Problem:
Once you have read the entries, please say how many lines hold the string "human", giving the number only.

Extracted records:
Content starts

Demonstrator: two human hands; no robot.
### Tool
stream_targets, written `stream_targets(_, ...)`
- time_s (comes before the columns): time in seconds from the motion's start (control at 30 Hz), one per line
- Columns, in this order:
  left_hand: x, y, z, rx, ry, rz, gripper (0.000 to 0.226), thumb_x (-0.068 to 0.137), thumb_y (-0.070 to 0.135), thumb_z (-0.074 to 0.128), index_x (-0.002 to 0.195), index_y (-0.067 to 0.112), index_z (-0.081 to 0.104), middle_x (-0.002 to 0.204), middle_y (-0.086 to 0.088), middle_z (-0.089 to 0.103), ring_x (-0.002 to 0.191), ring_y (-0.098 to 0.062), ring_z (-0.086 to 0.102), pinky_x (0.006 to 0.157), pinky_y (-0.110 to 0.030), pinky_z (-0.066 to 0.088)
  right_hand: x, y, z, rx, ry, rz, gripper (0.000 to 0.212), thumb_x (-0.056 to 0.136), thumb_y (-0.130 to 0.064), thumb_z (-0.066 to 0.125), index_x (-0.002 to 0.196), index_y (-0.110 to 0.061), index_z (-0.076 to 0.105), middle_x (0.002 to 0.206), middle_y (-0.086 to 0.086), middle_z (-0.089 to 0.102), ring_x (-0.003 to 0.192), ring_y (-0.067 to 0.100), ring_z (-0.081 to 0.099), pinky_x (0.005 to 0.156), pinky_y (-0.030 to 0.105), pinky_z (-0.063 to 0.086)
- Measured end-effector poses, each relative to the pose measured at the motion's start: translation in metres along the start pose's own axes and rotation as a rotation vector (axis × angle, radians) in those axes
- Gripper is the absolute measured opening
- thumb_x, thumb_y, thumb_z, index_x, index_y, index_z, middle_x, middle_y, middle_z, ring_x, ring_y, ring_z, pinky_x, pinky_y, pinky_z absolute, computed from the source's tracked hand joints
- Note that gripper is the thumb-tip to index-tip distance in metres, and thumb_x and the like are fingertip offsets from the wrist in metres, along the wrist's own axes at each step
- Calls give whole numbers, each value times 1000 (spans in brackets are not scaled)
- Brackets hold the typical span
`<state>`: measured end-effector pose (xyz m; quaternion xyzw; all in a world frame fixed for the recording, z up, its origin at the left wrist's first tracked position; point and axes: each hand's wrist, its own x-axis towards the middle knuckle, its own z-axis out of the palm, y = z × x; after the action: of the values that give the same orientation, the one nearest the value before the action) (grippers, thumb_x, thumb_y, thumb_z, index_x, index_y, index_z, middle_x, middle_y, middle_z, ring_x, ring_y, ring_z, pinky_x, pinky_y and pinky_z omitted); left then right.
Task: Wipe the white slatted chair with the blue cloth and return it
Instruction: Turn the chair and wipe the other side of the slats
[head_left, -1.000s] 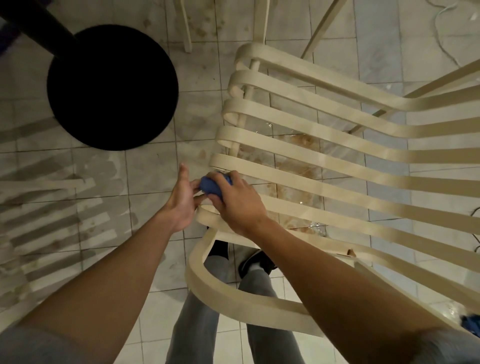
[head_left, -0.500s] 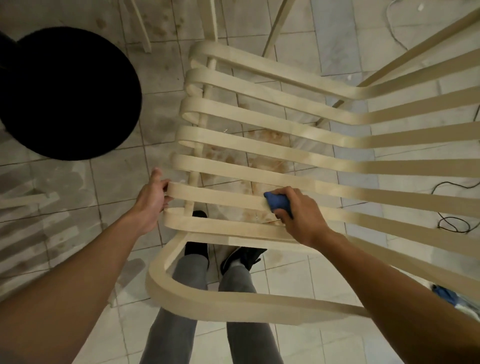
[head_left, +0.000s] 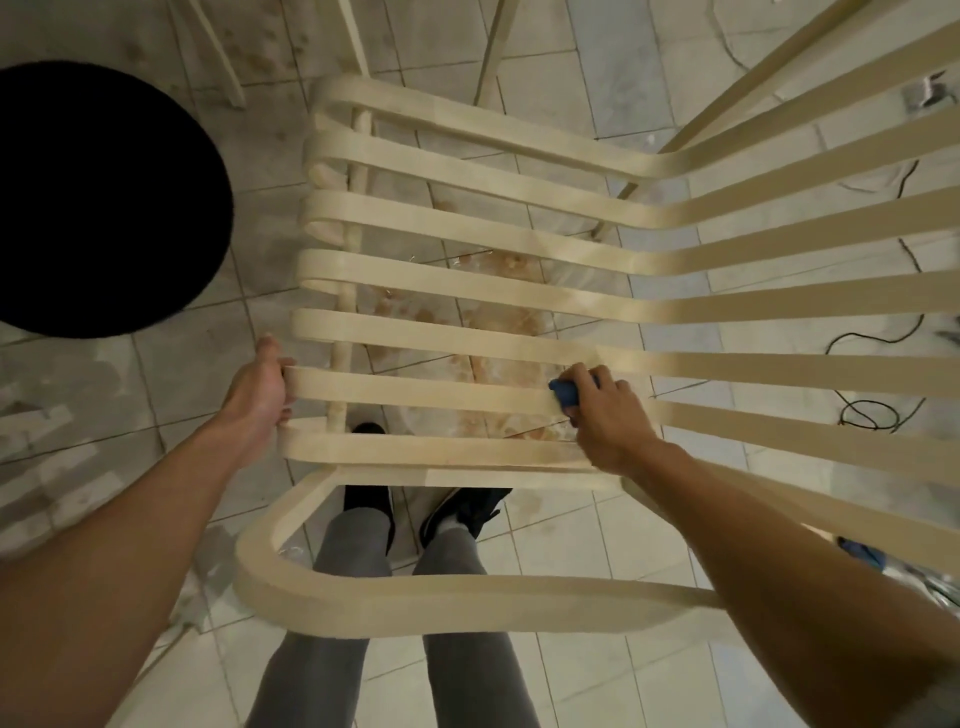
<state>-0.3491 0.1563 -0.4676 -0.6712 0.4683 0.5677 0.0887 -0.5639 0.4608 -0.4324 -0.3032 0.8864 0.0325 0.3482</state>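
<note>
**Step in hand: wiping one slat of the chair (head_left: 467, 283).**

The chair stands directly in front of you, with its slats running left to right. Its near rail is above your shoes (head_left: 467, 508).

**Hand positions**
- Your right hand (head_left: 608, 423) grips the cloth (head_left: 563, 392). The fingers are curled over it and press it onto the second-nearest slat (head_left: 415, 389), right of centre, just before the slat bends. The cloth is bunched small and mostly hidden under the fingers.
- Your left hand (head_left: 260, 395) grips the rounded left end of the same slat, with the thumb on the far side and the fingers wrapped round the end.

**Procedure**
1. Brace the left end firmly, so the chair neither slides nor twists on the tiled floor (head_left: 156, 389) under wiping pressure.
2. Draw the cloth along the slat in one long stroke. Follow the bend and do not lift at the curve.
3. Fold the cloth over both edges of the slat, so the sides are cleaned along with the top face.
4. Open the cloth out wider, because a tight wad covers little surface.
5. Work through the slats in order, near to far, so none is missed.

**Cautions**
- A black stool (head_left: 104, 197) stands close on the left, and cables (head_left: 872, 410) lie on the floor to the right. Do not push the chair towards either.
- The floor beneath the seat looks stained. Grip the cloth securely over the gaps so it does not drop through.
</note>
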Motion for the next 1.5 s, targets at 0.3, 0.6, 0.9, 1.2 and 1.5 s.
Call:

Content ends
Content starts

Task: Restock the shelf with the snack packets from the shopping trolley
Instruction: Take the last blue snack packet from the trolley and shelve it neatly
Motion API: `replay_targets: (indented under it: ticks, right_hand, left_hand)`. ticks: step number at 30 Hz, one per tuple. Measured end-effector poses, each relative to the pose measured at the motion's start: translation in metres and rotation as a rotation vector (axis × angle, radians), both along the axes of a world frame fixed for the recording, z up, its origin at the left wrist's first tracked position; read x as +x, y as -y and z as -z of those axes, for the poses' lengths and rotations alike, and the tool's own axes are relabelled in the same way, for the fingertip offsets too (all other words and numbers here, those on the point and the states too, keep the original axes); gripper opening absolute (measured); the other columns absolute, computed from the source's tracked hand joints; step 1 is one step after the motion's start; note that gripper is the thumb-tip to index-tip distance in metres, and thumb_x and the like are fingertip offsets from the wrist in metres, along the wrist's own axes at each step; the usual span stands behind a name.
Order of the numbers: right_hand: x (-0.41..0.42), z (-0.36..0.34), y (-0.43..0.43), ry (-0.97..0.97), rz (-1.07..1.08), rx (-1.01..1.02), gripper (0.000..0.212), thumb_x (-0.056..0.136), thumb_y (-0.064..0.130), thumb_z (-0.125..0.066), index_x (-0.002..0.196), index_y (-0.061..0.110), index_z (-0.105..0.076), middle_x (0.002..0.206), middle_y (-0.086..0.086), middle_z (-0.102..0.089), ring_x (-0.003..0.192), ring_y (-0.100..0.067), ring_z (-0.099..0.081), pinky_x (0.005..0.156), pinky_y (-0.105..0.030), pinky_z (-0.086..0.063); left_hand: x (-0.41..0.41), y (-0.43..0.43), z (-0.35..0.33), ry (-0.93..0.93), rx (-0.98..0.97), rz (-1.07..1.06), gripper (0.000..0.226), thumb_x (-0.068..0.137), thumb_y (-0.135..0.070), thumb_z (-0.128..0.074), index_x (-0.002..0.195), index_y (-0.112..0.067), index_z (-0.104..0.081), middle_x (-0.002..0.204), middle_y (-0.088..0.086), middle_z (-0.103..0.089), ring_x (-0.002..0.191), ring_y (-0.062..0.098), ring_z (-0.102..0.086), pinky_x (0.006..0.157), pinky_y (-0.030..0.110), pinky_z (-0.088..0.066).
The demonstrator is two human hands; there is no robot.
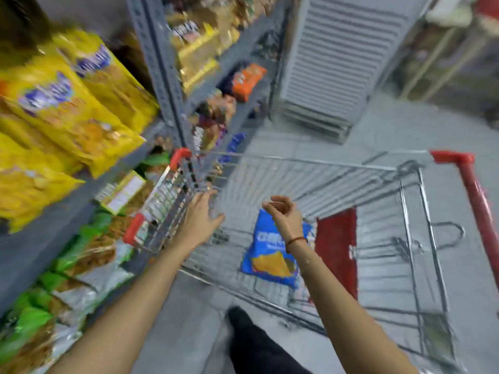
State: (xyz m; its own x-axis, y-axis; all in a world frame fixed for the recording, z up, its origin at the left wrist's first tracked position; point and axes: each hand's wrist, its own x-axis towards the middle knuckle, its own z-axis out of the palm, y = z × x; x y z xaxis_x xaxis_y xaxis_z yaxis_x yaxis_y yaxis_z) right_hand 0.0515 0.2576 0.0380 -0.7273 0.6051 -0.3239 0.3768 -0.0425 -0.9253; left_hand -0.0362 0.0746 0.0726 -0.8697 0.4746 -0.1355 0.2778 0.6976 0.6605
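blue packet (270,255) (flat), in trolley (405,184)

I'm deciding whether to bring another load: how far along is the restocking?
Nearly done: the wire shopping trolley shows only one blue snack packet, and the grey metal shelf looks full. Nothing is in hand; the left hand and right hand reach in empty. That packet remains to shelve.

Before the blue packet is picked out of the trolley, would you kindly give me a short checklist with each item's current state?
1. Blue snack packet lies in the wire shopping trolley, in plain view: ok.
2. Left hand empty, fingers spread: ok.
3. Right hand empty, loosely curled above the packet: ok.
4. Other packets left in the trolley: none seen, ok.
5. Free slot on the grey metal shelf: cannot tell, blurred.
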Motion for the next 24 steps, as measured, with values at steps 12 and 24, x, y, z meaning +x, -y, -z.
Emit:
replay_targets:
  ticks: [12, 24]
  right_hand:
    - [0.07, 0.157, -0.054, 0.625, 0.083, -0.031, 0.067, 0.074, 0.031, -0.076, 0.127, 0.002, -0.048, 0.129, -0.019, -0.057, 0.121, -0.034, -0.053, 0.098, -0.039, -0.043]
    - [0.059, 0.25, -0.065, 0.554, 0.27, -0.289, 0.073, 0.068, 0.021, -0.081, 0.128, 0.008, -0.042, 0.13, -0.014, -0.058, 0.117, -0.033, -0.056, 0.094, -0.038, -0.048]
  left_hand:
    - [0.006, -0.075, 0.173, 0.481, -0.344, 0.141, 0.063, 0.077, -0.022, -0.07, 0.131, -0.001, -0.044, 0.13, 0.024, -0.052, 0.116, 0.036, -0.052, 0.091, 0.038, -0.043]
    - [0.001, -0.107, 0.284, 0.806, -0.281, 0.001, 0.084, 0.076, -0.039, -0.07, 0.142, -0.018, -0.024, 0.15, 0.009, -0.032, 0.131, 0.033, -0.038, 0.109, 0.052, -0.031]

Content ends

Exercise answer:
2